**EXERCISE REQUIREMENTS:** Reproduce the full listing below exactly. Do not include the pictures.

________

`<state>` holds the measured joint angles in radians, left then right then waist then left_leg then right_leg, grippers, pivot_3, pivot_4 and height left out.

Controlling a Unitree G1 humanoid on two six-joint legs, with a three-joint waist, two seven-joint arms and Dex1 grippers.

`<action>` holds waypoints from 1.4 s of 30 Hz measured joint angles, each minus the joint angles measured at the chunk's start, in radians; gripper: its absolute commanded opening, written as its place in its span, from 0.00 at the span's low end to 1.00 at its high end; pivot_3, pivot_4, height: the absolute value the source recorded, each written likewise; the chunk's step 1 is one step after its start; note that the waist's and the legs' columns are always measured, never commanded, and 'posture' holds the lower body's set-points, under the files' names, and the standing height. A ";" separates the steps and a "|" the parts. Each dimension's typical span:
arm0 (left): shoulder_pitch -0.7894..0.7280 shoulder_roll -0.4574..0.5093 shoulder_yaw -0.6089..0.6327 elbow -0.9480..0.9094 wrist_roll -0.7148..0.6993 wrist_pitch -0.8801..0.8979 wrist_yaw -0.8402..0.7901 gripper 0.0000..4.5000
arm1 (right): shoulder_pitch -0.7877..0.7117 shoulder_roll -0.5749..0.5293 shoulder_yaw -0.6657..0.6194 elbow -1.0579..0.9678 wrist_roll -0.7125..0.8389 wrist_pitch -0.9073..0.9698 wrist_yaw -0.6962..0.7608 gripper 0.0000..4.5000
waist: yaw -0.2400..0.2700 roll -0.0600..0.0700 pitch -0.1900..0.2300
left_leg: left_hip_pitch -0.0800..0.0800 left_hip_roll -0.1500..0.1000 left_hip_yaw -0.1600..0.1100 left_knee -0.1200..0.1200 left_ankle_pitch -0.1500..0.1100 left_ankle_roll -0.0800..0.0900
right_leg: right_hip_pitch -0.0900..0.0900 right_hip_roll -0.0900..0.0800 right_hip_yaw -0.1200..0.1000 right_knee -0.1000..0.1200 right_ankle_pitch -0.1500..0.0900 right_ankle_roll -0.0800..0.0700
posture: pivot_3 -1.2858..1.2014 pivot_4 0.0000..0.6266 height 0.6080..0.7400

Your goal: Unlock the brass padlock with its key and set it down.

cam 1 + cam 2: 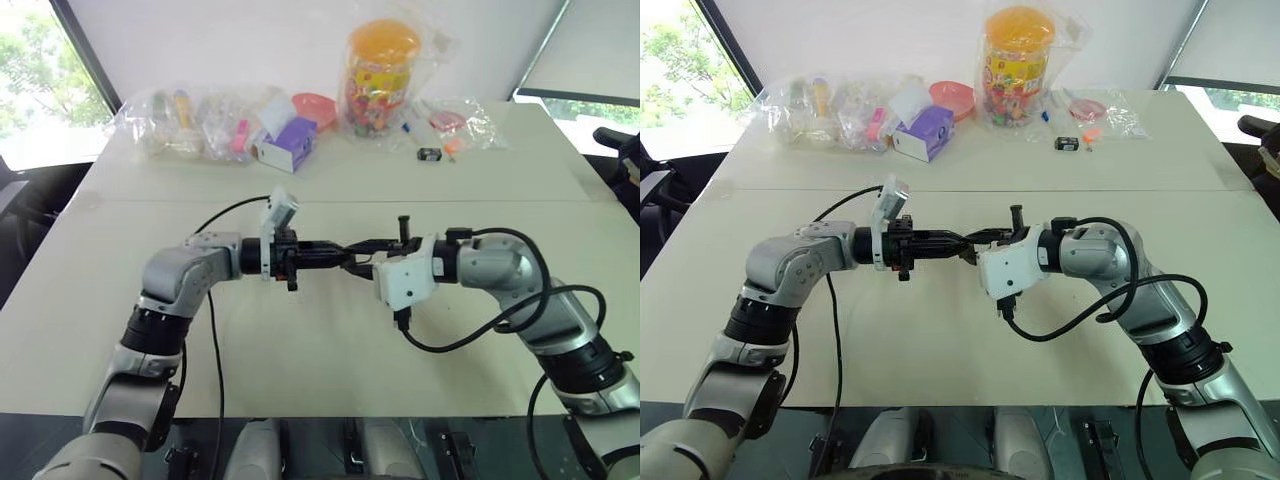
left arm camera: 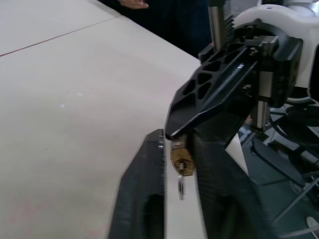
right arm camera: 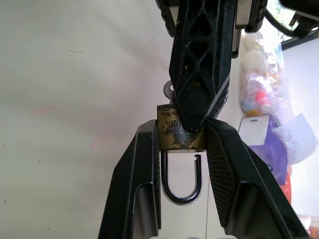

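Observation:
Above the white table (image 1: 320,350), my two grippers meet tip to tip. My right gripper (image 3: 180,125) is shut on the brass padlock (image 3: 178,135), clamping its body from both sides. The silver shackle (image 3: 182,191) points back toward the right wrist, and one leg shows a small gap at the body. The key (image 2: 180,188) sticks out of the padlock's far end as a thin sliver. My left gripper (image 2: 178,138) reaches in level from the other side. Its fingers (image 2: 144,194) flank the key with a narrow gap on each side.
Clear plastic bags of small items (image 1: 200,125) line the table's far edge. With them are a purple box (image 1: 292,140), a tall jar with an orange lid (image 1: 380,75) and a small black item (image 1: 430,154). Black cables (image 1: 470,330) hang from both wrists.

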<state>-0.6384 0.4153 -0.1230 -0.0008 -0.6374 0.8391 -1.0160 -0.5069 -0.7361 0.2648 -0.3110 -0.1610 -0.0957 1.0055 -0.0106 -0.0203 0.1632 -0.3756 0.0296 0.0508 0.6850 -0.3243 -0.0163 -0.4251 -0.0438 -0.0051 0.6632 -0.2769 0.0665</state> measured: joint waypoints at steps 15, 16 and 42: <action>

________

**ANSWER SPACE:**
`<state>` holds the measured joint angles in radians, left then right then waist then left_leg then right_leg, grippers, pivot_3, pivot_4 and height left out.

Controlling a Unitree G1 humanoid on two six-joint legs, with a three-joint waist, two seven-joint arms and Dex1 grippers.

`<action>` holds waypoints from 1.4 s of 30 Hz measured joint angles, each minus the joint angles measured at the chunk's start, in radians; gripper: its absolute commanded opening, written as its place in its span, from 0.00 at the span's low end to 1.00 at its high end; pivot_3, pivot_4, height: the absolute value the source recorded, each written likewise; the chunk's step 1 is one step after its start; note that the waist's and the legs' columns are always measured, never commanded, and 'posture' holds the lower body's set-points, under the files' names, and the standing height. A ";" separates the steps and a "|" the parts. Each dimension's typical span:
arm0 (left): shoulder_pitch -0.7894..0.7280 shoulder_roll -0.4574..0.5093 shoulder_yaw -0.6089..0.6327 elbow -0.9480..0.9094 wrist_roll -0.7148..0.6993 wrist_pitch -0.8801..0.8979 wrist_yaw -0.8402..0.7901 gripper 0.0000..4.5000
arm1 (right): shoulder_pitch -0.7877..0.7117 shoulder_roll -0.5749..0.5293 shoulder_yaw -0.6657..0.6194 elbow -1.0579..0.9678 wrist_roll -0.7125..0.8389 wrist_pitch -0.9073..0.9698 wrist_yaw -0.6962..0.7608 gripper 0.0000..4.5000
waist: yaw -0.2400..0.2700 roll -0.0600..0.0700 pitch -0.1900..0.2300
left_leg: left_hip_pitch -0.0800..0.0800 left_hip_roll -0.1500..0.1000 left_hip_yaw -0.1600..0.1100 left_knee -0.1200..0.1200 left_ankle_pitch -0.1500..0.1100 left_ankle_roll -0.0800..0.0900
right_leg: right_hip_pitch -0.0900..0.0900 right_hip_roll -0.0900..0.0800 right_hip_yaw -0.1200..0.1000 right_knee -0.1000..0.1200 right_ankle_pitch -0.1500..0.0900 right_ankle_roll -0.0800..0.0700
posture: pivot_3 -1.2858..1.2014 pivot_4 0.0000..0.6266 height 0.6080..0.7400

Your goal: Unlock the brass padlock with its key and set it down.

cam 1 + cam 2: 
left arm camera: 
right arm camera: 

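Observation:
Above the white table (image 1: 320,350), my two grippers meet tip to tip. My right gripper (image 3: 180,125) is shut on the brass padlock (image 3: 178,135), clamping its body from both sides. The silver shackle (image 3: 182,191) points back toward the right wrist, and one leg shows a small gap at the body. The key (image 2: 180,188) sticks out of the padlock's far end as a thin sliver. My left gripper (image 2: 178,138) reaches in level from the other side. Its fingers (image 2: 144,194) flank the key with a narrow gap on each side.
Clear plastic bags of small items (image 1: 200,125) line the table's far edge. With them are a purple box (image 1: 292,140), a tall jar with an orange lid (image 1: 380,75) and a small black item (image 1: 430,154). Black cables (image 1: 470,330) hang from both wrists.
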
<state>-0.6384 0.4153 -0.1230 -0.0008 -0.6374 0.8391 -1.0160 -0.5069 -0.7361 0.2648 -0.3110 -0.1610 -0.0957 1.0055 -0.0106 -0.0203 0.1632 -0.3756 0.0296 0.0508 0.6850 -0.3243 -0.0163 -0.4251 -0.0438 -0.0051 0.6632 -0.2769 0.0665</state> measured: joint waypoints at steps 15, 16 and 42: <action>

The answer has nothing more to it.